Human Embryos Created with Three “Genetic Parents”

Biologists in Oregon are announcing the creation of human embryos with three “genetic parents.” Here’s the basic idea: human cells contain genetic material in the cell’s nucleus, which is a combination of the mother’s and the father’s DNA. Cells also contain structures called mitochondria, which, among other things, help the cell produce energy in usable forms. The important point is that the mitochondria contain their own genetic material, apart from that in the nucleus, and are derived exclusively from the mother. When an egg cell is fertilized, its nucleus now contains genetic material from both parents. The mitochondria, however, are already present in the egg cell from the start, and all subsequent mitochondria in the body are derived from these maternal, egg-cell mitochondria.

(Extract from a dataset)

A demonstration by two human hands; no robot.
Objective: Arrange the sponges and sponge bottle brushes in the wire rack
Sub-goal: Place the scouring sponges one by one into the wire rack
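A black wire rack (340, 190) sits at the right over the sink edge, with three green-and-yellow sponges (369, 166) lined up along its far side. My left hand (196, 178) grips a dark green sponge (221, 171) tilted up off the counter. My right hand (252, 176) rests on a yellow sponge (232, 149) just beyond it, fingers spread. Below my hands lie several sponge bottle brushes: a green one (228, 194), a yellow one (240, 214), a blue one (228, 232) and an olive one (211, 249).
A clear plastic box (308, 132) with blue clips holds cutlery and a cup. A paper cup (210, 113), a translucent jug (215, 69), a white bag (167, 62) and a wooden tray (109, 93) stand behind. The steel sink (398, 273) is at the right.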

Some diseases are associated with damaged mitochondria, so the biologists in Oregon have developed a procedure by which the nucleus is removed from an egg cell from a woman with a mitochondrial disease,and then placed into a second egg cell, taken from another woman with healthy mitochondria, from which the nucleus has been previously removed. This produces a new composite egg cell with a nucleus containing the genetic material of one woman, and mitochondria (plus all the other cellular components) from a second woman. When this egg cell is then fertilized in vitro, it contains genes from three sources: the nuclear genes from the first woman and the father, and the mitochondrial genes plus maternal cellular components from the second woman. The idea is that women who would otherwise pass on mitochondrial diseases to offspring will now have a way to “produce” offspring with their own nuclear DNA, but without the defective mitochondrial genes.

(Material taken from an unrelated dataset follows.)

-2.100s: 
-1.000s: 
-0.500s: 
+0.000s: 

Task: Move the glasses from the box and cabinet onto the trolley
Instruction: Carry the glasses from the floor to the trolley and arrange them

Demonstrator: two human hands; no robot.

For the Nature story on this development, see here. For Rebecca Taylor’s (Mary Meets Dolly) commentary, see here.

Three years ago, when this same team of biologists announced their first trial of this technique in rhesus monkeys (rather than in humans, as in the current announcement), bioethicist Fr. Tad Pacholczyk offered some commentary on the ethical issues surrounding this technique:

“To put it simply, our children have the right to be procreated, not produced. They have the right to come into the world in the personal, love-giving marital embrace of their parents, not in the cold and impersonal glass world of a test tube or petri dish. They have the right to be uniquely, exclusively and directly related to the mother and father who bring them into the world. IVF ignores all these rights of the child.

The second objection to mitochondrial swapping in humans is that it would introduce a rupture into parenthood by creating children who inherit genetic material from three parents. While the mother and father would contribute the majority of their child’s DNA from their own egg and sperm, a small amount would come from a second woman donating healthy mitochondria from one of her eggs. In other words, the procedure dilutes parenthood by introducing another parent, another woman, into the procreation of the child.

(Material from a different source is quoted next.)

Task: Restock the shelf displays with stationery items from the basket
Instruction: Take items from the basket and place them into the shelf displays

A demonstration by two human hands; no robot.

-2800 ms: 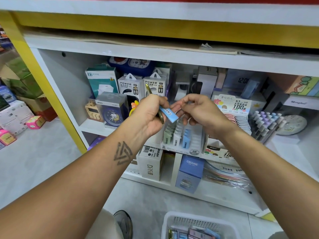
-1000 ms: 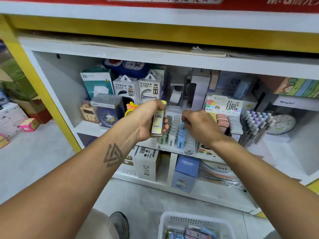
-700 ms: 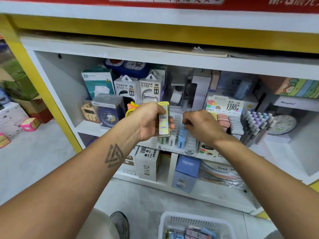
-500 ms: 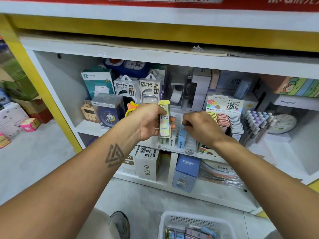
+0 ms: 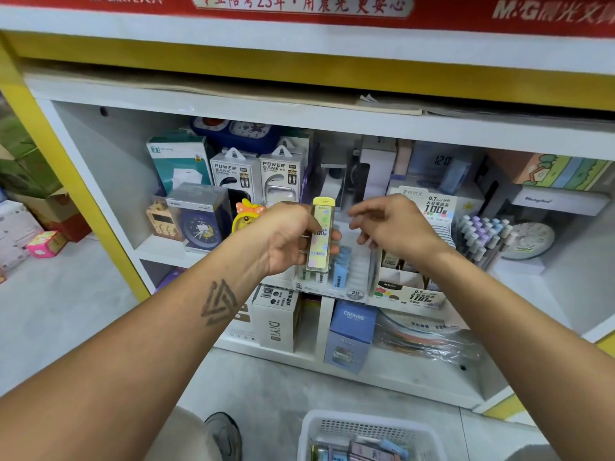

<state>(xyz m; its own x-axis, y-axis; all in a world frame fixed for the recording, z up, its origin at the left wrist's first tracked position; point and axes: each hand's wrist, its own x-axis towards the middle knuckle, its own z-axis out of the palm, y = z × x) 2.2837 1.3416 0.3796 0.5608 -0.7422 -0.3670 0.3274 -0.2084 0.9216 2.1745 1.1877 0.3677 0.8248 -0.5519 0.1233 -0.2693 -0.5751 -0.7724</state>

In the mitochondrial swapping scheme, it is significant that not just the mitochondria are “swapped” but actually all the other structures of the cell come from the second woman’s egg as well (except for the nucleus and its chromosomes). In other words, one woman provides the DNA from her own chromosomes, while another woman provides everything else: all the other subcellular machinery of the egg, including the mitochondria. In summary, then, we are not actually “repairing” a defective egg, but constructing a new, alternative and clearly different egg out of the contributions from two separate women. The final egg produced really belongs to neither woman, so that the technological manipulations introduce a fissure between any child conceived from the engineered egg and both “mothers.” The child becomes “distanced” or “orphaned” from both women involved in the process.”

(Arlington Catholic Herald)

Fr. Pacholczyk’s second objection is, I think, especially easy to overlook in our modern biological mindset of “genetic reductionism”. (I think that some pro-lifers even make this error when they insist on the “uniqueness of the DNA” as determinative of the humanity of the unborn—that DNA is, I think, diagnostic, but not determinative.) The child that is produced from this technique, while of course no less human and dignified than any other, is really the product of the biological contributions of three parents. The hubris of deliberately subjecting a child to this confused situation in order to fulfill our desire for complete control over nature is at the heart of the moral objection to these scenarios, however well-intentioned they may be.

Comments are closed.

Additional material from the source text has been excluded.